Mar
15
2013
Katie Barckholtz
Posted by Katie Barckholtz @ 10:39:AM

Continuing our theme of spotlighting our local dairy council communicators during National Nutrition Month, I’m pleased to have had the time to discuss with Sara Robbins how she translates the theme, Eat Right, Your Way, Every Day, into her daily life as a mom and nutrition professional. Sara is our nutrition and dairy expert in New Mexico, and brings passion and excellence into everything she does – from her work with schools and health professionals to the foods she makes at home with her family. Sara’s unique perspective and philosophy about feeding and eating will inspire you to find the joy in every food.  

Sara Robbins, RD, LD, Albuquerque, N.M., Program Coordinator, Health and Wellness and School Marketing

Katie Barckholtz (KB): What brought you to the field of nutrition?

Sara Robbins (SR): Growing up in New Mexico, I wouldn’t say there was one particular thing that led me to being a dietitian. When I started college, I was working toward a pre-med degree. I took a few nutrition courses and I just fell in love with the focus on prevention.

KB: As a mom and a registered dietitian, what is it like at the dinner table in your home?

SR: Every night, we all sit down to dinner together. Breakfast and lunch may be hit or miss, but dinner is a constant. My goals for dinner go back to not only being an RD in an eating disorder clinic, but also being an RD for WIC and looking at feeding relationships. The biggest thing I struggle with is how to separate being a mom from being a dietitian. Your innate focus is to feed you kid so they grow and get the food they need, but it’s also important to create an environment that is fun and makes the two-year-old want to say, “Yes, I want to eat.”

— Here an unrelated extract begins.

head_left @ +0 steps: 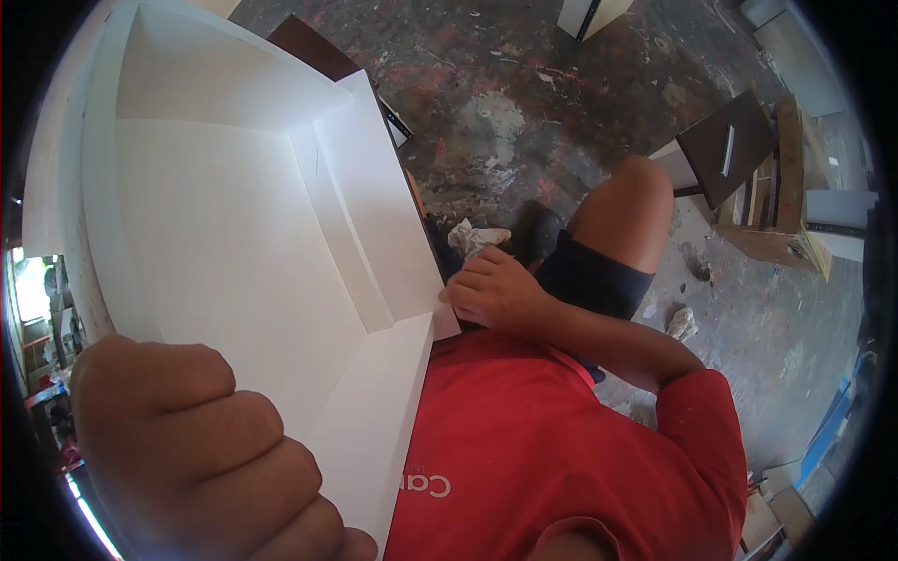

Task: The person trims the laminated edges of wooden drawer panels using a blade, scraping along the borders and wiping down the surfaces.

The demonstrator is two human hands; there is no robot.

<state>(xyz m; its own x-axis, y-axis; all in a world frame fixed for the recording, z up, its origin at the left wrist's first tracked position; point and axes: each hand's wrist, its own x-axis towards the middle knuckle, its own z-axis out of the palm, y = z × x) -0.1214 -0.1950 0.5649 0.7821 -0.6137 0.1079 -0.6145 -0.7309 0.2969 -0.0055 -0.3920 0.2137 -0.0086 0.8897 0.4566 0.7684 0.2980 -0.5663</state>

Ultimately, it is finding that balance between letting him eat what he wants to eat on that plate, and me finding that strawberries aren’t a bad thing for him to be eating all morning. As a mom and a dietitian, it is just sometimes hard to separate the two. The most important thing for Max at the dinner table is including him and making sure he feels engaged and ready to eat.

KB: It is National Nutrition Month, Eat Right, Your Way, Every Day, how does this message resonate in your home?

SR: My philosophy on eating is that there are foods that give you nutrients and foods that feed your soul. So finding that balance between those two things is something we all need to consider. Many people either feed themselves to pacify themselves, or consume foods in which they have no interest because they may be on a new “diet” or chasing a crazy fad. Finding how it is to feed yourself to satisfy your nutrient needs as well as eating to feel good about yourself is a really big piece. I hope I can pass this on to Max. We garden and teach Max that food comes from the ground, and then we cook together and eat together as a family. The key is to not only cook the food, but also to sit down at the table and enjoy and share the food together.

 KB: And in your job?

SR: We all have many experiences and come from different backgrounds. It’s so funny to see how often I go places and people say, “Oh my gosh, don’t look at my plate.” In reality, it’s not like that at all. Being an RD does not mean being a perfect eater, it is about what tastes good to you and what makes you happy and that you enjoy. Right out of school, my philosophy about nutrition was very different than it is now. Right out of my internship, it was all about the science. Now it is more about how food makes you feel, and how to combine food in a way to make you healthy, but also to make you feel good. It is now about knowing and using that science to prepare and serve foods that you enjoy eating and are also good for you. It is a joy to be a dietitian. We find credibility in any food, and so it is our duty to convey this to others.

KB: What is your message to moms about feeding their family?

SR: First, do not worry that your kids are going to starve. Offer the food first, let them choose if they are going to eat it, and then leave it. Some weeks, Max only eats his fruit, then the next week he only wants vegetables, or perhaps he only wants meat. It is a cycle and it is common. For a kid, it’s not what they are eating at that particular meal, but what they are eating throughout the week. Relax and allow them the ability to eat when they are hungry and stop when they are full. Children have an innate ability to do this, and we should honor that and let them find their way with food. Although, it’s not easy!

Second, show your kids why food is important in their lives. Food gives us nutrients. Food makes us feel better sometimes. Food fuels us for exercise and activity. Food helps us live a better life. It’s hard sometimes to work that into your day – some weeks, like this week, we’ve planned out our meals and cooked a bunch of different items. Sometimes it’s not like that, but the key is that the majority of the time, you are showing your kids that food is a part of their lives and helps them to achieve what they want to achieve.

And third – go ahead and play with your food.

KB: Thank you Sara! Your knowledge and experience are greatly valued and appreciated, and we all can certainly benefit from rediscovering the fun in food.